» HOW TO COMPLETE THIS TASK
When you transcribe the listing that follows, keep every line exact and skip any picture.

» DATA EXTRACT
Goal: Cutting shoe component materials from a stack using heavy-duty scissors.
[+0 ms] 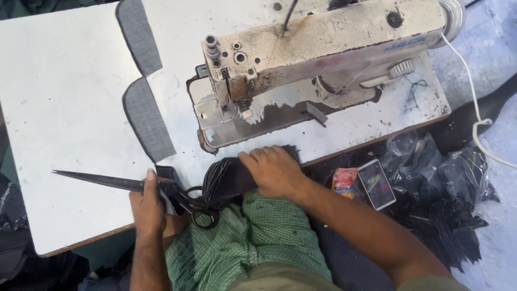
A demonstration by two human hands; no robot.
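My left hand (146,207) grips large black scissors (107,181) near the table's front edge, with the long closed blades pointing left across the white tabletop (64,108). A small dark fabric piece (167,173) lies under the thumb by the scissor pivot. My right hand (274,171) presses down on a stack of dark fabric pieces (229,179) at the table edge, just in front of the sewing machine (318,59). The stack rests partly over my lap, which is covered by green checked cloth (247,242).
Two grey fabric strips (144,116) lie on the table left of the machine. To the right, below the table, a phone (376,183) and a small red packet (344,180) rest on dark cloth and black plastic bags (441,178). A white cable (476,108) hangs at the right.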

» TASK ANSWER
Goal: Cutting shoe component materials from a stack using heavy-duty scissors.
[+0 ms] 
A demonstration by two human hands; no robot.
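My left hand (146,207) grips large black scissors (107,181) near the table's front edge, with the long closed blades pointing left across the white tabletop (64,108). A small dark fabric piece (167,173) lies under the thumb by the scissor pivot. My right hand (274,171) presses down on a stack of dark fabric pieces (229,179) at the table edge, just in front of the sewing machine (318,59). The stack rests partly over my lap, which is covered by green checked cloth (247,242).
Two grey fabric strips (144,116) lie on the table left of the machine. To the right, below the table, a phone (376,183) and a small red packet (344,180) rest on dark cloth and black plastic bags (441,178). A white cable (476,108) hangs at the right.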

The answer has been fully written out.